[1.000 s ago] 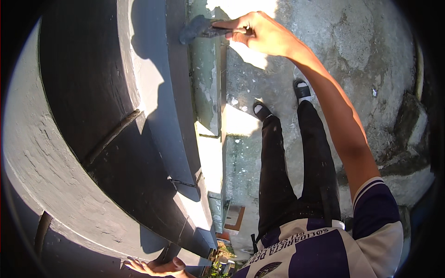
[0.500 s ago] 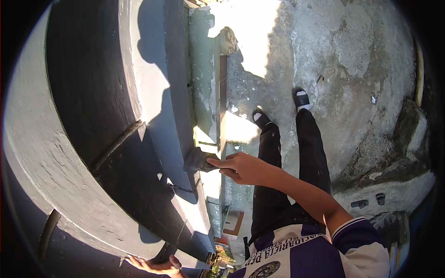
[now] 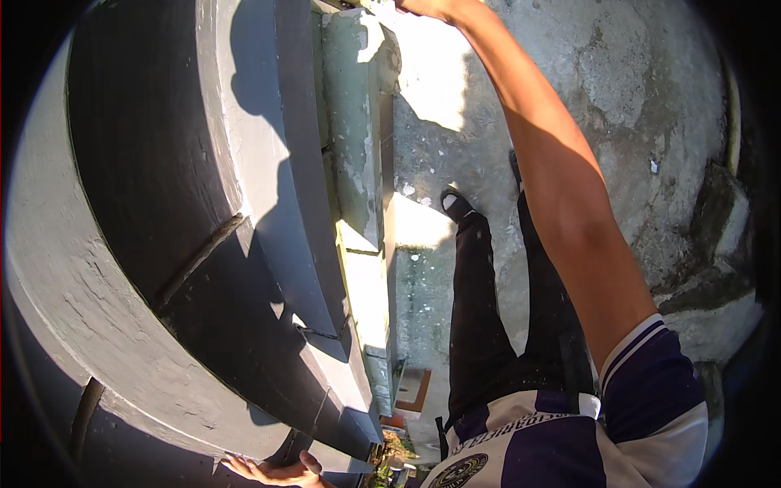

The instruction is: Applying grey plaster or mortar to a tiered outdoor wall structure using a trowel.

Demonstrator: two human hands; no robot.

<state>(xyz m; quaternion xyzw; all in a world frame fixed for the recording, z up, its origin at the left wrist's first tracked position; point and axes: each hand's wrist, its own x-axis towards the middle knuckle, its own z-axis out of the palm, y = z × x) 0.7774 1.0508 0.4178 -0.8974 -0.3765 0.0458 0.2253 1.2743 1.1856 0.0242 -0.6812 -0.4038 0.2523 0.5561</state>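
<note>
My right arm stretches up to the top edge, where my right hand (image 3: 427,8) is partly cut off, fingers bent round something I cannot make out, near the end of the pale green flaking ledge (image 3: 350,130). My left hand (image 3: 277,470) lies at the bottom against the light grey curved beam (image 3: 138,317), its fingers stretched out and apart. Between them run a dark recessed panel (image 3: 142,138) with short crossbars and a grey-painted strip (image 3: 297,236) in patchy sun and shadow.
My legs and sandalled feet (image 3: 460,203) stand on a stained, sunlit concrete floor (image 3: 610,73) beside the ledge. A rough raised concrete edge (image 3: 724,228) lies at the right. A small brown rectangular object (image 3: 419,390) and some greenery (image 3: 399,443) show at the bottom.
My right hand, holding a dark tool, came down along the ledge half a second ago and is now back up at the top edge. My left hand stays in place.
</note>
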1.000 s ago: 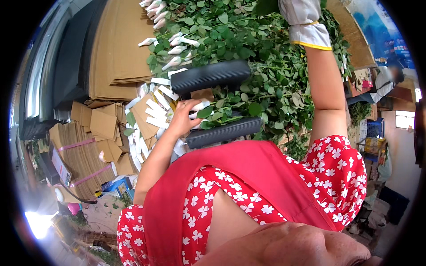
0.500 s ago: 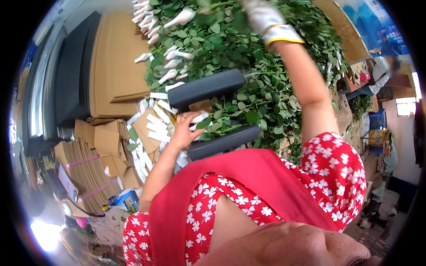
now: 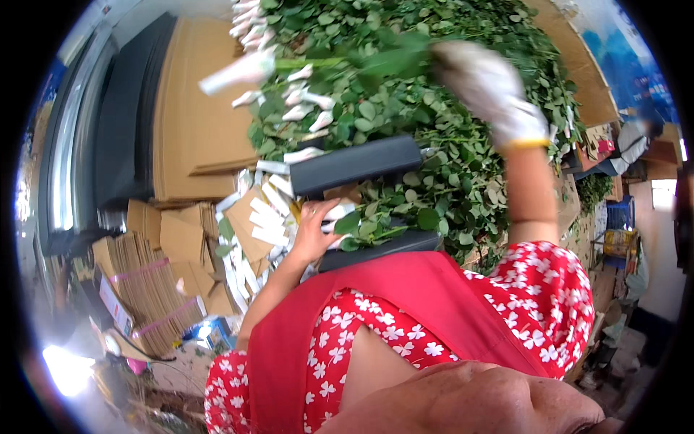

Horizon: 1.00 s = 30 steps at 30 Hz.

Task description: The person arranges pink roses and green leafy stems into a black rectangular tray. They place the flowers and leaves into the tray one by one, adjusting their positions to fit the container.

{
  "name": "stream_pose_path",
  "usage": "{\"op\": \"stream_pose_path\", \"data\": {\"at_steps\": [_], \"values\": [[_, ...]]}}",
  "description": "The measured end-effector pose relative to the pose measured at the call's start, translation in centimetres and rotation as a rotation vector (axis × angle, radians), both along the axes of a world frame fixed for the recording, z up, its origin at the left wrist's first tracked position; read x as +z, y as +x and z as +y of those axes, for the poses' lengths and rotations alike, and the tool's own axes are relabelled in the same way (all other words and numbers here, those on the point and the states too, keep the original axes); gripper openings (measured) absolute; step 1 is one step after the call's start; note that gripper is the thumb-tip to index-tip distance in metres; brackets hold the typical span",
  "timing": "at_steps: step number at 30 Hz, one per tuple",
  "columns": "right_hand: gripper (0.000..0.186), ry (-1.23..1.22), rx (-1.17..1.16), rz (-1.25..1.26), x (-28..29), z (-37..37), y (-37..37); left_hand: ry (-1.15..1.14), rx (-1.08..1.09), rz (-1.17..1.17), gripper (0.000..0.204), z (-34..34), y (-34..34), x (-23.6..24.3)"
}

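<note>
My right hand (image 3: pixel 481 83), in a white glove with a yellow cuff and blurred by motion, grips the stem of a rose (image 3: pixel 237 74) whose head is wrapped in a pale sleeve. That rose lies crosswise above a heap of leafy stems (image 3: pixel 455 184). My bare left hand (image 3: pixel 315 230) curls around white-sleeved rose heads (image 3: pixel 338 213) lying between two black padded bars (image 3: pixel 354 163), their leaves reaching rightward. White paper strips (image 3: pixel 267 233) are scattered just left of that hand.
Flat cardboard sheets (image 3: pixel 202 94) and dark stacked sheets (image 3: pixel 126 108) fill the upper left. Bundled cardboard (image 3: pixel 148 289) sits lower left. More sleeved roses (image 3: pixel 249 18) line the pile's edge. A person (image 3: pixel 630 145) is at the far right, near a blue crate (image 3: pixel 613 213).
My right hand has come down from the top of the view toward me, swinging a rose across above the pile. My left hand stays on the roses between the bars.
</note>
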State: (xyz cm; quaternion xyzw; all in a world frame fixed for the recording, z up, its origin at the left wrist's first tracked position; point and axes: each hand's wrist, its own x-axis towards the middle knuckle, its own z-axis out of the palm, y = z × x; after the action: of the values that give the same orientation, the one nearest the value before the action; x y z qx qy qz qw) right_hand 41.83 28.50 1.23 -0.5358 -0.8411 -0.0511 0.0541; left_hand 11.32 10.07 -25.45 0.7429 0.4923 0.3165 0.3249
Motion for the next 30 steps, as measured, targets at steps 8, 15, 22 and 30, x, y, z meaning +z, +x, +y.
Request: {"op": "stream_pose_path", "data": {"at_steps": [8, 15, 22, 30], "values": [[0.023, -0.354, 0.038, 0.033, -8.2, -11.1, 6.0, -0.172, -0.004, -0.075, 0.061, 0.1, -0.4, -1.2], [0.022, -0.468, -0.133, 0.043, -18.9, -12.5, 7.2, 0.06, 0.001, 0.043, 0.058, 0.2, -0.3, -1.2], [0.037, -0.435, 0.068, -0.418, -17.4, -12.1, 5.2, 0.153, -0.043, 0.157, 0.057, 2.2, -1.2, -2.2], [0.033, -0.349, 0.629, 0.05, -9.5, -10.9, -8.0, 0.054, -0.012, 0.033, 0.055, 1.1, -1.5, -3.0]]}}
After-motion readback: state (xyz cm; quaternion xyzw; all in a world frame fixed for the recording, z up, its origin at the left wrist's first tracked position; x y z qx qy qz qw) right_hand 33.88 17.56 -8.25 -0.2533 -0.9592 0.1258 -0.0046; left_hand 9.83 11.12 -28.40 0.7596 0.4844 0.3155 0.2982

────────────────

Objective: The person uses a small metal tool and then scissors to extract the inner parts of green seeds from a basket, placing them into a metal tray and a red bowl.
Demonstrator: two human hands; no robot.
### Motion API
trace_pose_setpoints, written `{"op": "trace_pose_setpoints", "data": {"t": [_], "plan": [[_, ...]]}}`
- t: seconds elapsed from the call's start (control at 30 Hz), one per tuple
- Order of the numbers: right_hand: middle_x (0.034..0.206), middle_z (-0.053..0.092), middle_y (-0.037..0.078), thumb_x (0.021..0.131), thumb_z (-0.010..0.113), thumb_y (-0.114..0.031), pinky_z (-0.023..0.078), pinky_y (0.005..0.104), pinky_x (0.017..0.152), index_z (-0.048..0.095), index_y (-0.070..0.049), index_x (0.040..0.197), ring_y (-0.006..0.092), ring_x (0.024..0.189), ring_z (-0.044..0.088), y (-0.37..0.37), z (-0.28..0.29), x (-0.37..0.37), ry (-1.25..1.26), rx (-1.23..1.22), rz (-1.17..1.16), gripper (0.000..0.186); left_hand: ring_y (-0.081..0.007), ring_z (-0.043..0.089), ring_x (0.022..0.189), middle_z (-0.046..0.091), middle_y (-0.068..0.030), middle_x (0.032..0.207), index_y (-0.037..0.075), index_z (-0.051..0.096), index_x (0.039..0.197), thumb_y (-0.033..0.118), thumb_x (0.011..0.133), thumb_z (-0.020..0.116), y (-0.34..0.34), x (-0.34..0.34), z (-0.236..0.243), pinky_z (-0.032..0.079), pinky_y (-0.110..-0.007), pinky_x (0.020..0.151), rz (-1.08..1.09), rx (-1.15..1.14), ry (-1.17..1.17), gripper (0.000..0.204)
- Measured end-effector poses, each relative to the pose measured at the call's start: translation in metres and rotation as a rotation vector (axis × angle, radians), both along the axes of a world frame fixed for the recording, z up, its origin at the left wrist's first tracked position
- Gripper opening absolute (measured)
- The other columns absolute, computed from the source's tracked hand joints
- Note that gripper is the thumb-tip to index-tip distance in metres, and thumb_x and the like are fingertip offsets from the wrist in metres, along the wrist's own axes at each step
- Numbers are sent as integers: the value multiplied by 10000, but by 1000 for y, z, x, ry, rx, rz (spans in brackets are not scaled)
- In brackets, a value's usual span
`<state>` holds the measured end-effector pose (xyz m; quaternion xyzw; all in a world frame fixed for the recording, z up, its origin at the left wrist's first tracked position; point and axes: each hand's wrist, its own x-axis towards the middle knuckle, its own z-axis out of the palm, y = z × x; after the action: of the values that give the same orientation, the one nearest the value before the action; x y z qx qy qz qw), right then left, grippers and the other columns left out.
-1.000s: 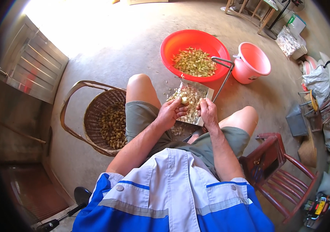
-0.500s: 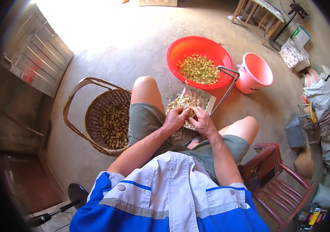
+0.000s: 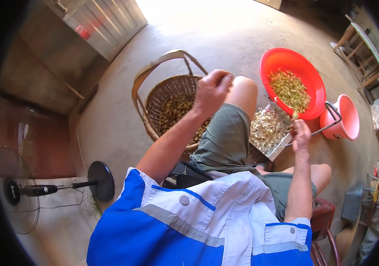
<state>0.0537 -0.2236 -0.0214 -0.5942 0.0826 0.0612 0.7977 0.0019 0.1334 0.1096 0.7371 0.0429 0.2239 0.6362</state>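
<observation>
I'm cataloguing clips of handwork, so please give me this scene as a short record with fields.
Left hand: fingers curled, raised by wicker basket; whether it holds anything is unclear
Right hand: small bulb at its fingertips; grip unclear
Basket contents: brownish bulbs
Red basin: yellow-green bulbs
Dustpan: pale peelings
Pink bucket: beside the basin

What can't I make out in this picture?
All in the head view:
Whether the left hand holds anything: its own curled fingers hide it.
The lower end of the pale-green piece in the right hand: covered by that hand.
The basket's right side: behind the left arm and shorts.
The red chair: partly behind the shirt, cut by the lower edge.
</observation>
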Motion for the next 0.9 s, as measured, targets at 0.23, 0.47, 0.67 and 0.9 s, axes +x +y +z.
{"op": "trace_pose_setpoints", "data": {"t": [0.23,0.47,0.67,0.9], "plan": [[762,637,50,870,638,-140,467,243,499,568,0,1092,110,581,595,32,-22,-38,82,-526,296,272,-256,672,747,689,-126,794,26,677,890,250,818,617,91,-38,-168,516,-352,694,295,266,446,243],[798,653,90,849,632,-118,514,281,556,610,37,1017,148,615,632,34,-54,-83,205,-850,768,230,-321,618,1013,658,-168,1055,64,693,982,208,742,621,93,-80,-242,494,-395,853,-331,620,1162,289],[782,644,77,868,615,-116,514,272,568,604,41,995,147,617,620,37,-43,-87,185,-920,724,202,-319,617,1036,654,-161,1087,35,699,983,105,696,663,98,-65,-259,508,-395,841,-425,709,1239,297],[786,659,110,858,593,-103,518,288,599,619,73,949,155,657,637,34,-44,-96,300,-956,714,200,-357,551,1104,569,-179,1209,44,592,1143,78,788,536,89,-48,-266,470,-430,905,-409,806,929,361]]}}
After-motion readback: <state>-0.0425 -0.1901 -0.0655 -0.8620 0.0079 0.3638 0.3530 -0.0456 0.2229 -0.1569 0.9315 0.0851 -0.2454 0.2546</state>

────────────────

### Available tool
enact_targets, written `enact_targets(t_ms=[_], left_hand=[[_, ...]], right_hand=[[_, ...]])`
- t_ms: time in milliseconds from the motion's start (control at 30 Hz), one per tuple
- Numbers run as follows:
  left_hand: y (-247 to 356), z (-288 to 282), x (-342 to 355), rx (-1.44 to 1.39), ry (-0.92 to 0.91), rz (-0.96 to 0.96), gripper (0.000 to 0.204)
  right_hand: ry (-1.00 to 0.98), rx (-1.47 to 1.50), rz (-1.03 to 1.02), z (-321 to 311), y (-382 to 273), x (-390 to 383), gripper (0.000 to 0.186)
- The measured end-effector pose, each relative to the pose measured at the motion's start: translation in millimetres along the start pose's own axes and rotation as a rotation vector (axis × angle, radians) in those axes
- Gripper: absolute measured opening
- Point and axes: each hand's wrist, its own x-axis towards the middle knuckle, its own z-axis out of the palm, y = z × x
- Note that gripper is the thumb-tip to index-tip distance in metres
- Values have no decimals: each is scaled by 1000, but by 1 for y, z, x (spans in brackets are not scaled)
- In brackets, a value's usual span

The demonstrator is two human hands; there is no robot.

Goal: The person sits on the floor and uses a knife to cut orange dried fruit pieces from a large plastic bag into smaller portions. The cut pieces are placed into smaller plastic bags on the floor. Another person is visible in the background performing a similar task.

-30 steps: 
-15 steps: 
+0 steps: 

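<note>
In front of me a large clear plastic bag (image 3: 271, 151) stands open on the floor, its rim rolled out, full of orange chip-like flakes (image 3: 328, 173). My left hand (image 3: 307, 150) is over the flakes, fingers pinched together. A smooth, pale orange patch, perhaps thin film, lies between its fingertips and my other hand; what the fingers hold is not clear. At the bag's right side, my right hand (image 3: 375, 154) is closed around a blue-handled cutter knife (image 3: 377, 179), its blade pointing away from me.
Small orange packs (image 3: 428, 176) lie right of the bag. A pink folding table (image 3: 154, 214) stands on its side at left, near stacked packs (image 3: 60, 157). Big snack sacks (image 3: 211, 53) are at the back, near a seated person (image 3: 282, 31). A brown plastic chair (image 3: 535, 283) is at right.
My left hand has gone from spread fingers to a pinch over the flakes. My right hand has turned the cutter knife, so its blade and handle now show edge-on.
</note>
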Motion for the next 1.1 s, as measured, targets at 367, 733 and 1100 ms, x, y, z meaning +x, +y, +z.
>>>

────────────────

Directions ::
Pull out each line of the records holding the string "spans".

Result below ::
- Numbers are sent as integers: the value multiplied by 10000, but by 1000 for y, z, x, ry, rx, rz (spans in brackets are not scaled)
- Values have no decimals: each is scaled by 1000, but by 1 for y, z, x (spans in brackets are not scaled)

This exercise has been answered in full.